- _Directions_
Every line from the start of the listing below through the line that contains "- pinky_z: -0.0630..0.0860" is to be reproduced word for word.
______________________________
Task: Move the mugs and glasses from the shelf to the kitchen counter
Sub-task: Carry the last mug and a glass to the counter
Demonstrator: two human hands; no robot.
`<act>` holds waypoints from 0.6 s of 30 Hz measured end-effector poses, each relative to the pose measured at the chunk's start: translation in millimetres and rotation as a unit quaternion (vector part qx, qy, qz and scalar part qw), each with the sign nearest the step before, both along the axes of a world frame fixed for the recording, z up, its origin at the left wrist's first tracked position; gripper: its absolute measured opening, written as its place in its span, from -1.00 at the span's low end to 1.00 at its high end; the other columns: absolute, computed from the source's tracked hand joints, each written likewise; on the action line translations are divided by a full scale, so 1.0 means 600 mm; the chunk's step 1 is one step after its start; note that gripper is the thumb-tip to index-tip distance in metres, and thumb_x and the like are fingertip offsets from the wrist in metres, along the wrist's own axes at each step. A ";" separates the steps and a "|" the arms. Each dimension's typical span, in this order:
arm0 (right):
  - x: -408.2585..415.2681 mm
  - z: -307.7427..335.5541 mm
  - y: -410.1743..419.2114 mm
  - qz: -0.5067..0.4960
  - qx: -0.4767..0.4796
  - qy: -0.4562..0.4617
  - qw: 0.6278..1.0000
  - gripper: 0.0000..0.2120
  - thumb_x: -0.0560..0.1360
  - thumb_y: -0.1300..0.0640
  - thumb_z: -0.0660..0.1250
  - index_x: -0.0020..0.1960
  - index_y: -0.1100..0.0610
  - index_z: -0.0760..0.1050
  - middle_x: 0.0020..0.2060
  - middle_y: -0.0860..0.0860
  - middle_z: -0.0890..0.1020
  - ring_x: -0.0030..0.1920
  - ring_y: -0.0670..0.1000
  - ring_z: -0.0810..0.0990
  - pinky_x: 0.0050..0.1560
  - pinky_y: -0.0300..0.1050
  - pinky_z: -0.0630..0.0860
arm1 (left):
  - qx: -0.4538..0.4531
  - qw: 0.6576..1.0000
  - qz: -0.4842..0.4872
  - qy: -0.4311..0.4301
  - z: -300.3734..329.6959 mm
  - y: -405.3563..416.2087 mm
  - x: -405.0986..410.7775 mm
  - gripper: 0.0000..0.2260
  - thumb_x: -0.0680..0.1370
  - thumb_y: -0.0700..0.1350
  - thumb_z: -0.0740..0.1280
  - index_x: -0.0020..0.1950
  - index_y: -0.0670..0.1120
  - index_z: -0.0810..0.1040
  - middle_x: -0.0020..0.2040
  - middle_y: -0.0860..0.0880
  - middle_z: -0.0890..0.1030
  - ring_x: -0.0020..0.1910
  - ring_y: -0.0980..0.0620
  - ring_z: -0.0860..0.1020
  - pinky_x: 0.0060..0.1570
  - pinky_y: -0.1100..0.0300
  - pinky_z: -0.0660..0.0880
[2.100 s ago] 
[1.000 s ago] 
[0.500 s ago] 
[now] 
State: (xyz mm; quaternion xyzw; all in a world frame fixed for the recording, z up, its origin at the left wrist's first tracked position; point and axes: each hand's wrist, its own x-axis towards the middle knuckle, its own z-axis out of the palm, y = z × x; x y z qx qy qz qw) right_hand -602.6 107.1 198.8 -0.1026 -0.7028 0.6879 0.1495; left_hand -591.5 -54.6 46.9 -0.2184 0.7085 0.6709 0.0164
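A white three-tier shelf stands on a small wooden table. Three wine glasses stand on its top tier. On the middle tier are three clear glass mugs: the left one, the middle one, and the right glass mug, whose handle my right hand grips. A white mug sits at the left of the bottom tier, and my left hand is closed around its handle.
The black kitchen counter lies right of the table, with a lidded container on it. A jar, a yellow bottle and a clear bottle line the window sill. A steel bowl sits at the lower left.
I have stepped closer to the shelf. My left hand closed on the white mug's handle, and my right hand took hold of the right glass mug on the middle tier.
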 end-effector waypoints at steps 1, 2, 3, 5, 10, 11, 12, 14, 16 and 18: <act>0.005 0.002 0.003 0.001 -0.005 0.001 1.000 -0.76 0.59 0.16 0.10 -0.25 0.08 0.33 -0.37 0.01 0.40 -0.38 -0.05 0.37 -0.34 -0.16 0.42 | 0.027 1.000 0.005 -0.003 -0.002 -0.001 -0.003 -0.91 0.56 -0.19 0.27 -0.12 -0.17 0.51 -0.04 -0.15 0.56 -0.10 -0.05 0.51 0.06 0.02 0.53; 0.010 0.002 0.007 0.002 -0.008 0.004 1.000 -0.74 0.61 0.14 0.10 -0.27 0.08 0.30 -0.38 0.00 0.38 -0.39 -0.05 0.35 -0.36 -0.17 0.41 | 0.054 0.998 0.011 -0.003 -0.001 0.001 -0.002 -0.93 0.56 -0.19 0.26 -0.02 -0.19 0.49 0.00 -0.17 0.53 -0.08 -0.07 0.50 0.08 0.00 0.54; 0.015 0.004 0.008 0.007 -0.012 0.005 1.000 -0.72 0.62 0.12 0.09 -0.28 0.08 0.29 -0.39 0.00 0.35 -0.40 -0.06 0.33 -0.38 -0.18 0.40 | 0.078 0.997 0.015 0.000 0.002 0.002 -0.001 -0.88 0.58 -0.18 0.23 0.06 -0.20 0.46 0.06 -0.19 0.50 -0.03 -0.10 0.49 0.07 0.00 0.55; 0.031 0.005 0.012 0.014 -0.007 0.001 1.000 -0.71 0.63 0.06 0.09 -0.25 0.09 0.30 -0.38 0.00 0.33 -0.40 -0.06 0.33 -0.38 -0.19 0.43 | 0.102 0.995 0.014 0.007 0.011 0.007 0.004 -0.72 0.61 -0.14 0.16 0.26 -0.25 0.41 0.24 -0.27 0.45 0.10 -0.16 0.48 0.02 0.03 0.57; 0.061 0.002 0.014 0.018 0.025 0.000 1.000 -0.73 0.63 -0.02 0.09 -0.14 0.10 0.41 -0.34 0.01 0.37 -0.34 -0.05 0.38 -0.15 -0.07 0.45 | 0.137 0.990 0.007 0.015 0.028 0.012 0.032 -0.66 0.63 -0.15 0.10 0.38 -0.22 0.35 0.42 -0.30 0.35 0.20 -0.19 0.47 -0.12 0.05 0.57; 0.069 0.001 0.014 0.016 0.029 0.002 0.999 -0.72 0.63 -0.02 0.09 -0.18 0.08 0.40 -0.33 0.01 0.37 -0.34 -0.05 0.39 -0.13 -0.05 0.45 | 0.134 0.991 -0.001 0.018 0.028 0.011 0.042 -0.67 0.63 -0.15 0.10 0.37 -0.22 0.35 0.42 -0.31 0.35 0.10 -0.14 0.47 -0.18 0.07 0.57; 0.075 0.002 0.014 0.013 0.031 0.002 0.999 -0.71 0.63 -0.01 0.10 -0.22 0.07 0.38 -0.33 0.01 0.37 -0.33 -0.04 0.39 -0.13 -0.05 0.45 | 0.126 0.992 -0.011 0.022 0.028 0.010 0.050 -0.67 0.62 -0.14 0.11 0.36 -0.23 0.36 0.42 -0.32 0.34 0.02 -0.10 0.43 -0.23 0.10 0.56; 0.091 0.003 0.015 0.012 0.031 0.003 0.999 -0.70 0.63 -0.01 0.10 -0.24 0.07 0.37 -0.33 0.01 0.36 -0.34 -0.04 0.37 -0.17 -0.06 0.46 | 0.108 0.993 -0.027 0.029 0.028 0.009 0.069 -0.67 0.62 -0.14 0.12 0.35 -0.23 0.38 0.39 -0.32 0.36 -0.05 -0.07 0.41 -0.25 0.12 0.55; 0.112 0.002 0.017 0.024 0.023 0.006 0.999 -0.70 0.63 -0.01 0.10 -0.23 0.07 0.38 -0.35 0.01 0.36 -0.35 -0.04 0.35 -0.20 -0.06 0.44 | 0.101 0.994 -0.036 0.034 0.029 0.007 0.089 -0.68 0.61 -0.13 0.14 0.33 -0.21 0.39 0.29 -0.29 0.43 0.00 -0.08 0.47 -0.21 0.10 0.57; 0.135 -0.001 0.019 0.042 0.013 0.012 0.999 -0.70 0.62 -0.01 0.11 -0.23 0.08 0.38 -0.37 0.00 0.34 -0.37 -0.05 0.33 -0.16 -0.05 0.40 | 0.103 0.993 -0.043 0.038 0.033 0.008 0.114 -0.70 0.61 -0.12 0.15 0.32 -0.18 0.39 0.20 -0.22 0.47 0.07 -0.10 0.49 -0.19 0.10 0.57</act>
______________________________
- _Answer to this problem_
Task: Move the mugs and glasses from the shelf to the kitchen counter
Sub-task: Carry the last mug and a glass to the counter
Demonstrator: two human hands; no robot.
`<act>` holds waypoints from 0.6 s of 30 Hz measured end-effector poses, each relative to the pose measured at the chunk's start: translation in millimetres and rotation as a unit quaternion (vector part qx, qy, qz and scalar part qw), each with the sign nearest the step before, both along the axes of a world frame fixed for the recording, z up, its origin at the left wrist's first tracked position; gripper: its absolute measured opening, written as its place in its span, from -1.00 at the span's low end to 1.00 at its high end; the other columns: absolute, computed from the source's tracked hand joints, each written likewise; on the action line translations are divided by a full scale, so 1.0 means 600 mm; the chunk's step 1 is one step after its start; note that gripper is the thumb-tip to index-tip distance in metres, and thumb_x and the like are fingertip offsets from the wrist in metres, along the wrist's own axes at each step. A ";" separates the steps and a "|" the arms. Each dimension's typical span, in this order:
arm0 (right):
  - x: -408.2585..415.2681 mm
  - z: -307.7427..335.5541 mm
  - y: -410.1743..419.2114 mm
  - qz: -0.5067..0.4960
  - qx: -0.4767..0.4796
  - qy: -0.4562..0.4617
  - qw: 0.6278..1.0000
  - gripper: 0.0000..0.2120
  - thumb_x: -0.0560..0.1360
  - thumb_y: -0.1300..0.0640
  - thumb_z: -0.0660..0.1250
  - index_x: -0.0020..0.1960
  - index_y: -0.1100..0.0610
  - index_z: -0.0760..0.1050
  - middle_x: 0.0020..0.2060
  - middle_y: -0.0860..0.0860
  - middle_z: -0.0890..0.1020
  - ring_x: -0.0030..0.1920
  - ring_y: -0.0670..0.1000
  - ring_z: -0.0810..0.0990
  - pinky_x: 0.0050..0.1560
  - pinky_y: -0.0300..0.1050
  - pinky_z: -0.0630..0.0860

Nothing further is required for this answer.